Veneza, 06 de julho de 1980.

Sobre minha cabeça o luar inconstante revelava sua face entre as luzes de estrelas cintilantes. Vendo a sina das gôndolas que passam com pessoas expondo suas faces em cena, sob a figura protagonista do Grande Canal, senti-me como que sozinho no meio do nada, afundando aos poucos junto com a cidade flutuante.

Sobre a Ponte dos Suspiros, que embora tenha uma conotação romântica, tenha sido, na verdade, caminho amargo de prisioneiros que se despediram de sua liberdade para sempre, eu derramava no rio o meu encanto e junto  com ele o meu pranto de felicidade: Pela primeira vez eu sentia o ar da liberdade. Estava em Veneza e isso era tudo o que esperava da vida.

Caminhando por entre ruas românticas, sob noites tão claras que iluminavam as avenidas e faziam dos casais que namoravam sobre as pontes retratos de um cartão postal que eu enviava à minha família eu arrepiava por inteiro. Isso acontecia por sentir introjetado em mim o encanto de uma nova vida. Eu dizia isto nas cartas e postais que enviava:

"A cidade é linda por completo e tem em si um clima especial, talvez encontre aqui a felicidade que tanto procuro. Vejo que tudo aqui pode ser muito menos sofrido e obscuro que já foram todos os dias de esquinas sórdidas em minha vida. Saudades de todos... Mark. Veneza, 04 de julho de 1980."

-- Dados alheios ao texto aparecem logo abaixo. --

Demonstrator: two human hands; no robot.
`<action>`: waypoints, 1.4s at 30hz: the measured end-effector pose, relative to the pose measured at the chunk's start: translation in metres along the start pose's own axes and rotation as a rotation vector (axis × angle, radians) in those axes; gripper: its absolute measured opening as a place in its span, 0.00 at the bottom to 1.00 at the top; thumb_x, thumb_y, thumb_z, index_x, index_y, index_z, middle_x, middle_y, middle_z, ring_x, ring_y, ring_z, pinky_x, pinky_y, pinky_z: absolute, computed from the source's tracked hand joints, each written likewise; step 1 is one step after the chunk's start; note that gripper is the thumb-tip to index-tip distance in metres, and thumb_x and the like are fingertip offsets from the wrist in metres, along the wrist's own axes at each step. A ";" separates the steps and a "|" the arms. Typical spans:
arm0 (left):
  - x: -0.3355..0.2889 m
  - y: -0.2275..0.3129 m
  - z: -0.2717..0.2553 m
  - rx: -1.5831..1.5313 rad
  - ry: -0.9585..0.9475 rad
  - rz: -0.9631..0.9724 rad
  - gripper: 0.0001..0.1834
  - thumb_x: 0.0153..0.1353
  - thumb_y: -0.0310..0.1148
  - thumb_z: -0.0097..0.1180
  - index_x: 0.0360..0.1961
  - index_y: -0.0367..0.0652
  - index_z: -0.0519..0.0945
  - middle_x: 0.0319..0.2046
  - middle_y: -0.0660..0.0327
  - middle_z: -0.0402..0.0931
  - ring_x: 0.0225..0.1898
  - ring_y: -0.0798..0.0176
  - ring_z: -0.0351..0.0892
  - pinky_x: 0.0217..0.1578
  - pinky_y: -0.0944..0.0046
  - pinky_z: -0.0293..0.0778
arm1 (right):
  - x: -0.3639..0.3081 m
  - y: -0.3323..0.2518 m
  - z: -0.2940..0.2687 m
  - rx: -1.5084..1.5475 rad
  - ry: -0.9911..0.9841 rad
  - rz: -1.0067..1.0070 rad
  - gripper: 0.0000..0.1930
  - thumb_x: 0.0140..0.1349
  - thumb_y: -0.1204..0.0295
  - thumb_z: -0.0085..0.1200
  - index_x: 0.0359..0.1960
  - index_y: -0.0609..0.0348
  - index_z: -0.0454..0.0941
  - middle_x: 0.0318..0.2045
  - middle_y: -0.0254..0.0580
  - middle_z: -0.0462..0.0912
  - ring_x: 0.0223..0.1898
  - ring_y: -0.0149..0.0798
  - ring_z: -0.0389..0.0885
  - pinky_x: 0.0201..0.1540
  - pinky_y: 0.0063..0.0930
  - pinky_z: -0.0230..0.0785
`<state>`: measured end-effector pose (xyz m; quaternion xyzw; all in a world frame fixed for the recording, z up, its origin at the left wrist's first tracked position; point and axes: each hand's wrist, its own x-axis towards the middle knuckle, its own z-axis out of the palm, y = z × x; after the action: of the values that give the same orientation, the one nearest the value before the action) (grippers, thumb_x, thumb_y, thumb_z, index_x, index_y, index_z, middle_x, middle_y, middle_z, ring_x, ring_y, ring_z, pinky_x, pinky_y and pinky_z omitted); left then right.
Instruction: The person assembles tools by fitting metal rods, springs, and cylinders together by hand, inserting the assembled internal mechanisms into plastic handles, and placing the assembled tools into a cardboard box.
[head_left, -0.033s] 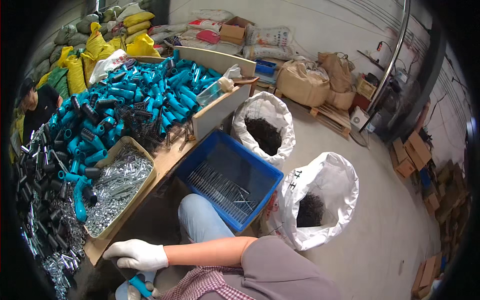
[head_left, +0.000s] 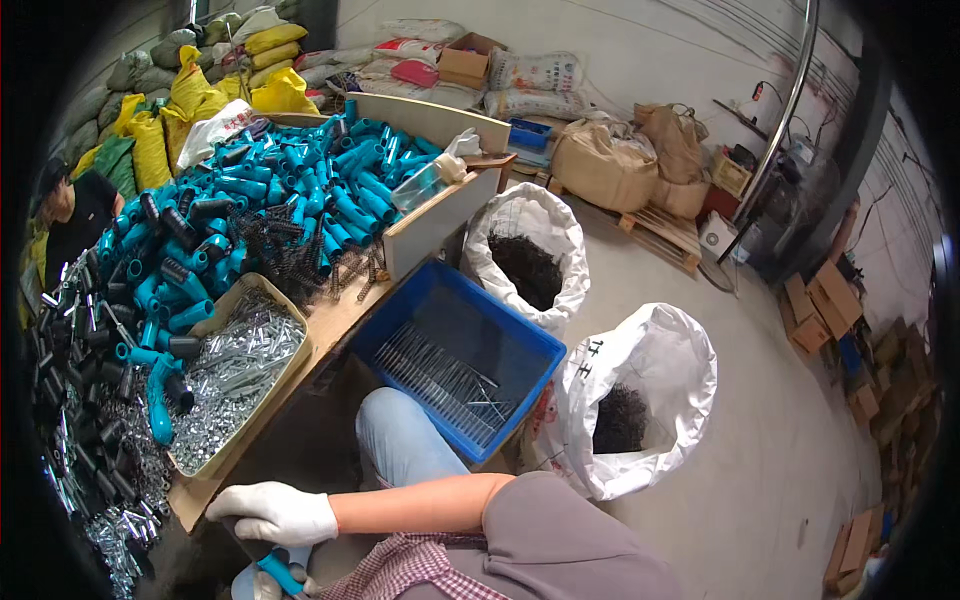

"Por entre uma avenida e outra, solitário, posso ver as tropas de Carabinieri, em seus trajes típicos, cerimônia saudada pelas badaladas do sino da torre de Campanille, de onde faço este escrito.

Talvez eu o mande não por correio, mas dentro de uma garrafa que seja solta no mar... Se ela não os encontrar, talvez seja porque não era o dia, nem a hora, ou porque os ventos daí não eram os mesmos que sopram os meus desejos, e talvez seja por isto que ela tenha se perdido indo parar em qualquer outro lugar, sem endereço correto, nem curso que seja certo, onde chegou apenas por chegar e talvez onde possa o meu próprio coração a guiar.

Eu me perdi no labirinto de Ruazin, antes mesmo de vir para cá.  A ponto de outro dia estar a caminhar pelas ruas e encontrar, com costas quase nuas, uma moça que me lembrava minha amada Sophia, que já não faço idéia de onde esteja. Ela me fez com entusiasmo correr atrás dela pela avenida e encostar minha mão em seu ombro suplicando dela um beijo mesmo antes de  virar-se para que eu visse sua face. Achei que era mesmo Sophia. Nosso amor era tão bonito e gostava tanto quanto eu de Veneza. A ponto de ainda ter esperça de encontrá-la passeando de gôndola em algum canal. 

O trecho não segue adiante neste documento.